TL;DR — Raft is a leader‑based consensus protocol that makes distributed state machine replication simple to reason about. It guarantees safety through a replicated log, handles leader election, log replication, and membership changes in a way that can be implemented with a few hundred lines of code.

Distributed systems need a way to keep multiple machines in lockstep despite crashes, network partitions, and message reordering. State machine replication (SMR) provides that guarantee: if every node executes the same deterministic commands in the same order, their state remains identical. Raft is a consensus algorithm specifically designed to drive SMR while remaining understandable and implementable. This article walks through the theory, the core mechanics, and practical nuances of Raft, with code snippets, real‑world examples, and pointers to further reading.

What Is State Machine Replication?

State machine replication is the foundational technique that turns a cluster of unreliable nodes into a single logical service.

  • Deterministic commands – Each client request is transformed into a command that, when applied to a state machine, always yields the same result given the same prior state.
  • Total order – All replicas must apply commands in exactly the same sequence. If order diverges, states diverge.
  • Fault tolerance – By replicating the state machine on N nodes and tolerating up to ⌊(N‑1)/2⌋ failures, the system remains available as long as a majority (a quorum) is reachable.

In practice, SMR is implemented by replicating a log of commands.
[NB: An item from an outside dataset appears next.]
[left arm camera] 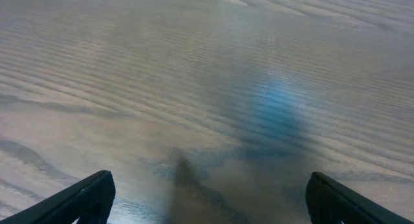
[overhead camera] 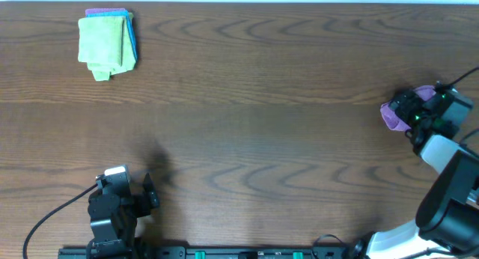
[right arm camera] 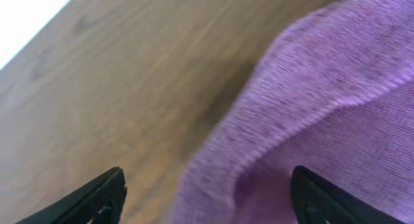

Each entry in the log records the command and its position (index) and term (the election epoch during which it was created). The log is the single source of truth for ordering; the state machine simply replays the log entries in order.

“A replicated log is the bridge between consensus and state machine replication.” – Diego Ongaro and John Ousterhout, In Search of an Understandable Consensus Algorithm

The Raft Algorithm Overview

Raft divides the consensus problem into three relatively independent sub‑problems:

  1. Leader election – Selecting a single node that will coordinate log replication.
  2. Log replication – Ensuring the leader’s log entries are copied to followers and committed in a consistent order.
  3. Safety and membership changes – Handling configuration changes without breaking the guarantee that at most one value can be committed for any index.

Raft’s design principle is simplicity: each sub‑problem is expressed in a handful of rules that map directly to code. The algorithm proceeds in terms, numbered monotonically. Each term starts with an election; the elected leader serves until it either fails or steps down.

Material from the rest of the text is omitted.